> [What you are asked to do]
Give the data again in full, with every character unchanged.

════

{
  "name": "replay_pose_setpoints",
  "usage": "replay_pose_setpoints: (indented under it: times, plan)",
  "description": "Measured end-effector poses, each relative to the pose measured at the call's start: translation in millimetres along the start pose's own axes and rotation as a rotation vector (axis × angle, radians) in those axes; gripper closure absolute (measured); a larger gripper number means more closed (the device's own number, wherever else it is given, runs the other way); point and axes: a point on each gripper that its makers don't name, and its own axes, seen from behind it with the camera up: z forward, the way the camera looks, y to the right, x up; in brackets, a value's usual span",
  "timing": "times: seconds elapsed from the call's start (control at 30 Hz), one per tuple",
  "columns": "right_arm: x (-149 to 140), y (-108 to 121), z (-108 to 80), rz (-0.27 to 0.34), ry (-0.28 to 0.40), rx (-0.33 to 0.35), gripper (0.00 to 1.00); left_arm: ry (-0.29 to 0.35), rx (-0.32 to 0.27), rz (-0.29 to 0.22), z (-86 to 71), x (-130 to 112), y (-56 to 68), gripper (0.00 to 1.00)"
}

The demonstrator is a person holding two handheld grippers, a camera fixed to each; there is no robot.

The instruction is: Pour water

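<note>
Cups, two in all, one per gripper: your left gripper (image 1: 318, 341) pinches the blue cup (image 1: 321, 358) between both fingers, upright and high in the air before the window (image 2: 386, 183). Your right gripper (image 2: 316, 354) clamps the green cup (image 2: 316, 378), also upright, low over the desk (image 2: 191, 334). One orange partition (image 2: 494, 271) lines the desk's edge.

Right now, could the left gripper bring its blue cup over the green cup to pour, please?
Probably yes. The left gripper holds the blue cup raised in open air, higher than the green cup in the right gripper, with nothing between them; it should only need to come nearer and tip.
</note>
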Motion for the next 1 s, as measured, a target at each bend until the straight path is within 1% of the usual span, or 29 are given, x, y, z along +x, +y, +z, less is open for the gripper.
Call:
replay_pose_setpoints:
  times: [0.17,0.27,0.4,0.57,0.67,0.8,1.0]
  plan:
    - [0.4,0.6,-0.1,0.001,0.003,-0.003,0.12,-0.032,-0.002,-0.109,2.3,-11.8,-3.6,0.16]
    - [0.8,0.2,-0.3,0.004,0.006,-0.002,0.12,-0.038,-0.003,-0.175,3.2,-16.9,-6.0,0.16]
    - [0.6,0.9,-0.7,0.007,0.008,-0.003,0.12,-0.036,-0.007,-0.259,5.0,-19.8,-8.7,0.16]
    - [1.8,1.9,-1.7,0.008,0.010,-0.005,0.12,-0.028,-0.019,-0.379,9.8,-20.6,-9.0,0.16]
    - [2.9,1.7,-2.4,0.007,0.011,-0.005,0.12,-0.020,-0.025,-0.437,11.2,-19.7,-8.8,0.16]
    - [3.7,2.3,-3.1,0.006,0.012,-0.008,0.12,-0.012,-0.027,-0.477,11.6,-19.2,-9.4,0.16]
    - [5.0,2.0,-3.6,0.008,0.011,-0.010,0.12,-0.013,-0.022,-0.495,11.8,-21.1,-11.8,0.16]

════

> [Answer to the exercise]
{
  "name": "replay_pose_setpoints",
  "usage": "replay_pose_setpoints: (indented under it: times, plan)",
  "description": "Measured end-effector poses, each relative to the pose measured at the call's start: translation in millimetres along the start pose's own axes and rotation as a rotation vector (axis × angle, radians) in those axes; gripper closure absolute (measured); a larger gripper number means more closed (the device's own number, wherever else it is given, runs the other way); point and axes: a point on each gripper that its makers don't name, and its own axes, seen from behind it with the camera up: z forward, the way the camera looks, y to the right, x up; in brackets, a value's usual span",
  "timing": "times: seconds elapsed from the call's start (control at 30 Hz), one per tuple",
  "columns": "right_arm: x (-149 to 140), y (-108 to 121), z (-108 to 80), rz (-0.27 to 0.34), ry (-0.28 to 0.40), rx (-0.33 to 0.35), gripper (0.00 to 1.00); left_arm: ry (-0.29 to 0.35), rx (-0.32 to 0.27), rz (-0.29 to 0.22), z (-86 to 71), x (-130 to 112), y (-56 to 68), gripper (0.00 to 1.00)"
}

The demonstrator is a person holding two handheld grippers, a camera fixed to each; there is no robot.

The instruction is: Pour water

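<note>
Cups, two in all, one per gripper: your left gripper (image 1: 318, 341) pinches the blue cup (image 1: 321, 358) between both fingers, upright and high in the air before the window (image 2: 386, 183). Your right gripper (image 2: 316, 354) clamps the green cup (image 2: 316, 378), also upright, low over the desk (image 2: 191, 334). One orange partition (image 2: 494, 271) lines the desk's edge.

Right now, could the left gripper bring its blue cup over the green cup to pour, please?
Probably yes. The left gripper holds the blue cup raised in open air, higher than the green cup in the right gripper, with nothing between them; it should only need to come nearer and tip.
</note>
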Motion for the next 1 s, as measured, a target at each bend until the straight path is within 1% of the usual span, or 29 are given, x, y, z along +x, +y, +z, less is open for the gripper.
Call:
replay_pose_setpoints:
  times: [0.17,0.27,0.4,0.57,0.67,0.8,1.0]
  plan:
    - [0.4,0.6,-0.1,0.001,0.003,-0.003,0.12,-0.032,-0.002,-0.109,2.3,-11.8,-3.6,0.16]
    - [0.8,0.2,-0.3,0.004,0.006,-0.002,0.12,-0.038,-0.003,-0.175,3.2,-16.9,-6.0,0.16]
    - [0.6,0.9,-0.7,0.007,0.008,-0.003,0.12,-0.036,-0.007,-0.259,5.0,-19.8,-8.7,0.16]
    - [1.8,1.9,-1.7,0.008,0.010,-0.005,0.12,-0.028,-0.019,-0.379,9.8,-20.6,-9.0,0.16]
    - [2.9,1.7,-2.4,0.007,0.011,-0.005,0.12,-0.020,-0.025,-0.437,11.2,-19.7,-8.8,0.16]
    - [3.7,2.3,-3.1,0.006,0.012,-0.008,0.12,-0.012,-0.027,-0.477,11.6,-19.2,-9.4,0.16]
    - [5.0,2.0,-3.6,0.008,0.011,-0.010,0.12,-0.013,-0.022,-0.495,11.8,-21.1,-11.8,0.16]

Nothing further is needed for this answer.